Task details:
Could every line below be transcribed exactly, with the pictures dropped?

Data excerpt:
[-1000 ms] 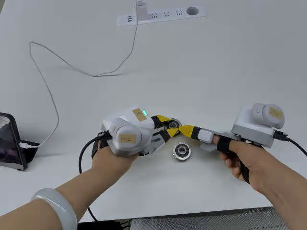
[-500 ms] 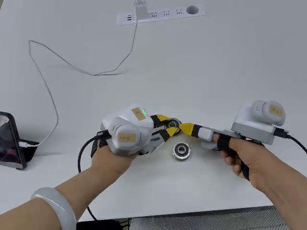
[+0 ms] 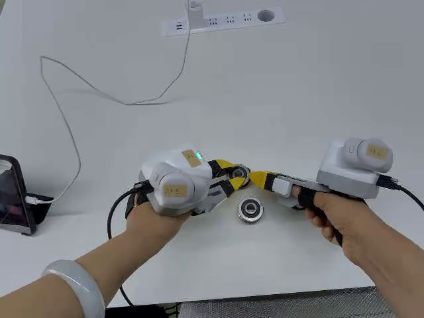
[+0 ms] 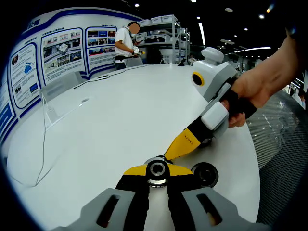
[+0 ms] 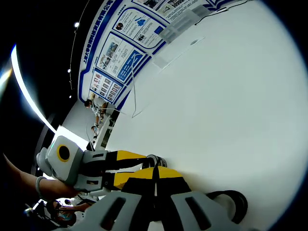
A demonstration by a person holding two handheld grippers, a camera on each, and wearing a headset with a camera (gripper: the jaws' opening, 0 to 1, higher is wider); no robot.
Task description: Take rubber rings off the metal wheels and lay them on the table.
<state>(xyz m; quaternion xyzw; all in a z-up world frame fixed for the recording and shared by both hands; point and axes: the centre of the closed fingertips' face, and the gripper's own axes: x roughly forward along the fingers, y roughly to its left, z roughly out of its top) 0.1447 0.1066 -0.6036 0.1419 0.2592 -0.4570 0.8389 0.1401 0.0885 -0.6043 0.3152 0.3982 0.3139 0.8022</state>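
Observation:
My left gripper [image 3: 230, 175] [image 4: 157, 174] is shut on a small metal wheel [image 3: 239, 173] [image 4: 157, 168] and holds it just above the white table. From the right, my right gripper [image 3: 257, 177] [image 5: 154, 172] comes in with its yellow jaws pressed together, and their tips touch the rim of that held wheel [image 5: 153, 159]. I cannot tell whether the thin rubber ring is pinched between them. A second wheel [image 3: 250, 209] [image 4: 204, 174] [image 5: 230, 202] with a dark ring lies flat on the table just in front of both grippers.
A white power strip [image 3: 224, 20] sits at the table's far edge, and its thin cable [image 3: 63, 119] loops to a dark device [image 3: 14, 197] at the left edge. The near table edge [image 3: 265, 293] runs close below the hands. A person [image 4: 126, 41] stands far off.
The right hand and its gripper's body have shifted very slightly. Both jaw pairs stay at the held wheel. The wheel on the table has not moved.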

Solved exercise:
[-1000 ms] 
[-500 ms] 
[+0 ms] 
[+0 ms] 
[+0 ms] 
A demonstration by a person holding two handheld grippers, a camera on each, and wearing a headset with a camera (gripper: the jaws' opening, 0 to 1, higher is wider); no robot.
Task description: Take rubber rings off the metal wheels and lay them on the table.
<state>(xyz m; quaternion xyzw; all in a z-up world frame fixed for the recording and shared by both hands; point and axes: the centre of the closed fingertips' face, and the gripper's own axes: x roughly forward along the fingers, y roughly to its left, z roughly out of its top) 0.1447 0.1066 -0.6036 0.1419 0.2592 -0.4570 0.8389 0.1401 0.0885 -0.6043 0.3152 0.3982 0.3139 0.8022</state>
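Observation:
My left gripper [image 3: 230, 175] [image 4: 157, 174] is shut on a small metal wheel [image 3: 239, 173] [image 4: 157, 168] and holds it just above the white table. From the right, my right gripper [image 3: 257, 177] [image 5: 154, 172] comes in with its yellow jaws pressed together, and their tips touch the rim of that held wheel [image 5: 153, 159]. I cannot tell whether the thin rubber ring is pinched between them. A second wheel [image 3: 250, 209] [image 4: 204, 174] [image 5: 230, 202] with a dark ring lies flat on the table just in front of both grippers.
A white power strip [image 3: 224, 20] sits at the table's far edge, and its thin cable [image 3: 63, 119] loops to a dark device [image 3: 14, 197] at the left edge. The near table edge [image 3: 265, 293] runs close below the hands. A person [image 4: 126, 41] stands far off.
The right hand and its gripper's body have shifted very slightly. Both jaw pairs stay at the held wheel. The wheel on the table has not moved.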

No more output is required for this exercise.